### BRIEF
Go through the records below and tally the lines that include "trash". Answer with the number only.

Records from a data collection
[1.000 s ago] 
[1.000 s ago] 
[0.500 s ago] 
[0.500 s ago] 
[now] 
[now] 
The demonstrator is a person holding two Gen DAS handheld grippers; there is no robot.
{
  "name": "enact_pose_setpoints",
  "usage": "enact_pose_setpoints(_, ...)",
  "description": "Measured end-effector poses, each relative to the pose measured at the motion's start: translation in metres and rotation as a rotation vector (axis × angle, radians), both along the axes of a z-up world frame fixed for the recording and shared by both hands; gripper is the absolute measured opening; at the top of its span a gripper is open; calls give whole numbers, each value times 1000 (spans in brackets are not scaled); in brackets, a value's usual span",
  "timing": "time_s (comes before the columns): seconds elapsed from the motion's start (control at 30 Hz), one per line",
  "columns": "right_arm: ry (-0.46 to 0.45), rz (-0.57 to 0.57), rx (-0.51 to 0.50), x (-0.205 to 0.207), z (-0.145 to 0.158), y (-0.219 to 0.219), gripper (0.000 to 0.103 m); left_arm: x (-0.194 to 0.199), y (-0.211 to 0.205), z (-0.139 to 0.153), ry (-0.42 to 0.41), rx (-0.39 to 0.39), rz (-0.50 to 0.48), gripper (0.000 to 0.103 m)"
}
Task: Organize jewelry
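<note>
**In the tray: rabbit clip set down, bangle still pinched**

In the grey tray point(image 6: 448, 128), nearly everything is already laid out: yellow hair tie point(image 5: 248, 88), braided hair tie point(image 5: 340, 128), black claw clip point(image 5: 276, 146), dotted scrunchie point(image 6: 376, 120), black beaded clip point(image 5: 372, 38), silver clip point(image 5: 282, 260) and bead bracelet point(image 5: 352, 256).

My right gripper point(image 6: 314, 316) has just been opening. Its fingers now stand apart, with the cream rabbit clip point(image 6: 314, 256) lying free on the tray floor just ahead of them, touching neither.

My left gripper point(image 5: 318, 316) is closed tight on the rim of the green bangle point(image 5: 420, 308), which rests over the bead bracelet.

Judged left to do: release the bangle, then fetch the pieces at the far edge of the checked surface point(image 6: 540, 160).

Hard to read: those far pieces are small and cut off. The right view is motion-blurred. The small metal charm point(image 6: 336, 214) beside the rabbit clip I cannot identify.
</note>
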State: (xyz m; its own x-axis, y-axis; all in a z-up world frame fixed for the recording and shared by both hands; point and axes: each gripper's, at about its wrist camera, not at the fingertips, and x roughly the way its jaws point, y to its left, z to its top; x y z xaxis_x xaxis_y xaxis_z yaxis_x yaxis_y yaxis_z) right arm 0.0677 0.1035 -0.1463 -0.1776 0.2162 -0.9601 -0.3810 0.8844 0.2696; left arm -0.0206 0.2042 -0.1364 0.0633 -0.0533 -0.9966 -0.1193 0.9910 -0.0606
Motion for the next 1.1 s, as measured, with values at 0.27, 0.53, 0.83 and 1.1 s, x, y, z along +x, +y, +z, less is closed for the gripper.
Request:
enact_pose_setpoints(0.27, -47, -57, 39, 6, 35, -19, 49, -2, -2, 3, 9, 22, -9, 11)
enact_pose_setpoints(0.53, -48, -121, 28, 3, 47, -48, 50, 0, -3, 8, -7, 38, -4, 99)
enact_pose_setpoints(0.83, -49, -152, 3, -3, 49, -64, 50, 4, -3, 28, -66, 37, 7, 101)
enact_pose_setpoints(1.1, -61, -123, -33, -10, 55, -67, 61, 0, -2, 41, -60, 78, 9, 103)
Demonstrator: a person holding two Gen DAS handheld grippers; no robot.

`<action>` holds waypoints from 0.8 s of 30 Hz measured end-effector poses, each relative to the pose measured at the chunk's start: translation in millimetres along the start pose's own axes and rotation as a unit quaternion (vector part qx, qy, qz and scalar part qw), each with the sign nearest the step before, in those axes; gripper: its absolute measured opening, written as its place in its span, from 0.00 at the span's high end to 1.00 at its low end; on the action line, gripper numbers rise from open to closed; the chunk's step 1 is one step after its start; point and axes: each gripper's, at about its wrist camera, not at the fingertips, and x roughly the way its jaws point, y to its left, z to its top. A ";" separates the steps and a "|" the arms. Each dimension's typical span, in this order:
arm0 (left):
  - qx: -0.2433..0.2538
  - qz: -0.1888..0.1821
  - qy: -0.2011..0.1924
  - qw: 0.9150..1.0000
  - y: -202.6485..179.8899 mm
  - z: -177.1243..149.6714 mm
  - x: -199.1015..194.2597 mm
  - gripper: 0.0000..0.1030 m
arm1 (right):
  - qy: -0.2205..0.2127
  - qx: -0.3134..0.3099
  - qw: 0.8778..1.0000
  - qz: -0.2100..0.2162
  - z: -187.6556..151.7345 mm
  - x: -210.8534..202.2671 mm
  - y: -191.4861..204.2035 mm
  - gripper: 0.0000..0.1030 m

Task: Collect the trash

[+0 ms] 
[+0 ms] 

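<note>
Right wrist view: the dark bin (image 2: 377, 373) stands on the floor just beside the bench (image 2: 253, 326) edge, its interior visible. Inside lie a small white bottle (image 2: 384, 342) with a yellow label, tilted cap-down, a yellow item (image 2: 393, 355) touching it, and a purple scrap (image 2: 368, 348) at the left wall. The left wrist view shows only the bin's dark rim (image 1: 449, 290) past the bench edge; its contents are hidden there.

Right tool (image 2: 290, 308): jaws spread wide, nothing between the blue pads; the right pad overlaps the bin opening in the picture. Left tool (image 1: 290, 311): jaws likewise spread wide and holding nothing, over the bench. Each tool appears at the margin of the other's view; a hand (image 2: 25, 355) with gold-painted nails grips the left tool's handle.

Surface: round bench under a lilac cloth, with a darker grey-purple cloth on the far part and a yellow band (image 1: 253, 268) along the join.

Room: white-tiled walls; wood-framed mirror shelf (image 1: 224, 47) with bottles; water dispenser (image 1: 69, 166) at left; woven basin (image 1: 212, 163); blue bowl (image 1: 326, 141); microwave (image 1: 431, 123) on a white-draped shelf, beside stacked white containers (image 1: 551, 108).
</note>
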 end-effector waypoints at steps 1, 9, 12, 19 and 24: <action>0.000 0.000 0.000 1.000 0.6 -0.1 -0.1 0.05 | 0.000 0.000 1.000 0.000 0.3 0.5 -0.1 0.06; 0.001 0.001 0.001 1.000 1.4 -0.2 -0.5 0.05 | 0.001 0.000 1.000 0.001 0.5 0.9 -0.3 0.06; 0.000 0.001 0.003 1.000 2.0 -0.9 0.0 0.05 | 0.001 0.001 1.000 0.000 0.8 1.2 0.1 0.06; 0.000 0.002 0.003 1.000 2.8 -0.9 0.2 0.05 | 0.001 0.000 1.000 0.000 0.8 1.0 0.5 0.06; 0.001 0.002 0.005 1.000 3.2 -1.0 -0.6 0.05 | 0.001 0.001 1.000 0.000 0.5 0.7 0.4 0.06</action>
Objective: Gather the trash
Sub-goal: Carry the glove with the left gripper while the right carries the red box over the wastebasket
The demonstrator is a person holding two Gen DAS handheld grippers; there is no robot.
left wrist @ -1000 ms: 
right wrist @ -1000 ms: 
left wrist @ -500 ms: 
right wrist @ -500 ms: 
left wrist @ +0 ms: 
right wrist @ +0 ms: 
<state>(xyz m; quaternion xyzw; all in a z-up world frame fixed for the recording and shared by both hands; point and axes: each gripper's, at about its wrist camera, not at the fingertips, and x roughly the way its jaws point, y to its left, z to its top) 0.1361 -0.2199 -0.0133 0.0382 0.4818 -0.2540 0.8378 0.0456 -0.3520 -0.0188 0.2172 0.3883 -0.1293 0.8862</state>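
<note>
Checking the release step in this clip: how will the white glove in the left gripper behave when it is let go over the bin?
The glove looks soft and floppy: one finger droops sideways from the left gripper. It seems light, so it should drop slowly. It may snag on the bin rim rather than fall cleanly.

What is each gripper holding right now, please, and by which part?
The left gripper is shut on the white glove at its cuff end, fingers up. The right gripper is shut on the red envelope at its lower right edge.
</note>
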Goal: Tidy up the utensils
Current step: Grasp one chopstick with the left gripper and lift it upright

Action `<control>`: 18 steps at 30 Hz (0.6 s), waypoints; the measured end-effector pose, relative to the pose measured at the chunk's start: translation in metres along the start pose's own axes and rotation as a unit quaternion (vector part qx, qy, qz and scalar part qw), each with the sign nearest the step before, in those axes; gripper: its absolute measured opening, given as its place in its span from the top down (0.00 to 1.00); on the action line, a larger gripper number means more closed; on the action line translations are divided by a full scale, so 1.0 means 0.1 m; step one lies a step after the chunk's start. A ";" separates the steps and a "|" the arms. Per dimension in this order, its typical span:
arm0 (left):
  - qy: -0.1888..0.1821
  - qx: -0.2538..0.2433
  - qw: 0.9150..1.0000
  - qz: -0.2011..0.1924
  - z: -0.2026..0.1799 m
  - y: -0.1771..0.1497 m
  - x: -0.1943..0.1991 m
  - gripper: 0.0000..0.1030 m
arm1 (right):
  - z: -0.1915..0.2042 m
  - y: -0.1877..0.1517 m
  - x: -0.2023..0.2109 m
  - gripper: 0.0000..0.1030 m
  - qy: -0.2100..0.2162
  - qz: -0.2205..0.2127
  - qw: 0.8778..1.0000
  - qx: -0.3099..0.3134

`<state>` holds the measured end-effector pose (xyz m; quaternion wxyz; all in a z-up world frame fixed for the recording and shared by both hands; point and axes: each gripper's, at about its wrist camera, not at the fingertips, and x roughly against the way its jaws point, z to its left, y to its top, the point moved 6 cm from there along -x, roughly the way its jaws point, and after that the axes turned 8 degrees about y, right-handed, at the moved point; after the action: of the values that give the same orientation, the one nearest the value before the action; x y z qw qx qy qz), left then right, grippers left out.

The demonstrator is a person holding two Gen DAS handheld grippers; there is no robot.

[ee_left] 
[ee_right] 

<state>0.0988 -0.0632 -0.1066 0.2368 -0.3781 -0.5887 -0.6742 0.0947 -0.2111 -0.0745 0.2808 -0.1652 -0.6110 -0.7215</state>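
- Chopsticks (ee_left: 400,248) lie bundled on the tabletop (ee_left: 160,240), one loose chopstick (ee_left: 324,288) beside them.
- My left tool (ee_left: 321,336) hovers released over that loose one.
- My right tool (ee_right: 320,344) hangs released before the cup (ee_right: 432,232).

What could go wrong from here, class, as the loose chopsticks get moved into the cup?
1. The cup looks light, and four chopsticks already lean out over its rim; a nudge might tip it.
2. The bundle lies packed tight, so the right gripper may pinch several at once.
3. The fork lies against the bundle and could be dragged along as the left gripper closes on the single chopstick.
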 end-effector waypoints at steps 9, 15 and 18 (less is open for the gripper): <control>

### ANSWER TO THIS EXERCISE
2